__WHAT THE TASK REQUIRES__: Please output every line of the material as it stands, without the pictures.
::::::
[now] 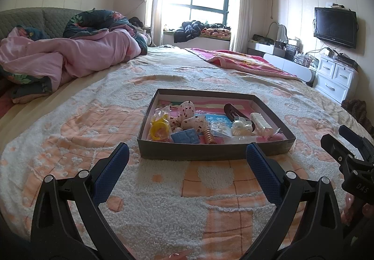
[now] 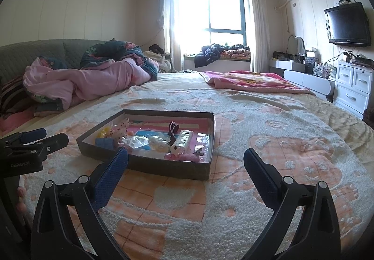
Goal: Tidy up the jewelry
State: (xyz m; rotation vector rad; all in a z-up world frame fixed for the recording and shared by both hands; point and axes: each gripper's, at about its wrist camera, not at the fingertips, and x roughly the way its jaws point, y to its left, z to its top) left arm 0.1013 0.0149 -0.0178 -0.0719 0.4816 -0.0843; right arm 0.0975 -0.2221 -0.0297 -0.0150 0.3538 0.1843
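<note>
A shallow dark cardboard tray (image 1: 210, 153) sits on the bed's peach-and-white textured blanket (image 1: 163, 190), straight ahead of the left tongs (image 1: 187, 157) and ahead-left of the right tongs (image 2: 185, 162). Both pairs of tongs are released, blue-padded fingers spread wide with nothing between them, hovering just short of the tray's near wall.

Inside the tray the jewelry and trinkets lie jumbled: a yellow ring-shaped piece in a clear bag (image 1: 158, 130) at the left, a speckled white fabric bow (image 1: 187, 117), a blue chocolate-bar-shaped block (image 1: 185, 136), a coiled gold-coloured piece (image 1: 209, 138), a white pearly hair clip (image 1: 240, 129), a clear ridged clip (image 1: 260, 124), a dark brown curved clip (image 1: 231, 111) and a pink fluffy item (image 1: 275, 137) at the near right corner. A blue card (image 1: 217, 119) under them bears white characters, too distorted to read.

Readable writing: "GenRobot.AI" on the left tongs' body in the right wrist view (image 2: 20, 163), and "DAS" on the right tongs' body in the left wrist view (image 1: 360, 186). The wall television (image 2: 348, 25) carries a small brand mark, too tiny to read.
</note>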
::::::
__SOLUTION FOR THIS EXERCISE__:
[now] 
[now] 
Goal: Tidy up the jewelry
State: (xyz m; rotation vector rad; all in a z-up world frame fixed for the recording and shared by both hands; point and axes: each gripper's, at about its wrist camera, not at the fingertips, and x roughly the way its jaws point, y to its left, z to its top) left arm 0.1013 0.0149 -0.0178 -0.0719 0.4816 -0.0843; right arm 0.0975 -0.2221 -0.0297 -0.0150 0.3538 0.1843
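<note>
A shallow dark cardboard tray (image 1: 210, 153) sits on the bed's peach-and-white textured blanket (image 1: 163, 190), straight ahead of the left tongs (image 1: 187, 157) and ahead-left of the right tongs (image 2: 185, 162). Both pairs of tongs are released, blue-padded fingers spread wide with nothing between them, hovering just short of the tray's near wall.

Inside the tray the jewelry and trinkets lie jumbled: a yellow ring-shaped piece in a clear bag (image 1: 158, 130) at the left, a speckled white fabric bow (image 1: 187, 117), a blue chocolate-bar-shaped block (image 1: 185, 136), a coiled gold-coloured piece (image 1: 209, 138), a white pearly hair clip (image 1: 240, 129), a clear ridged clip (image 1: 260, 124), a dark brown curved clip (image 1: 231, 111) and a pink fluffy item (image 1: 275, 137) at the near right corner. A blue card (image 1: 217, 119) under them bears white characters, too distorted to read.

Readable writing: "GenRobot.AI" on the left tongs' body in the right wrist view (image 2: 20, 163), and "DAS" on the right tongs' body in the left wrist view (image 1: 360, 186). The wall television (image 2: 348, 25) carries a small brand mark, too tiny to read.
</note>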

The given output is the complete response.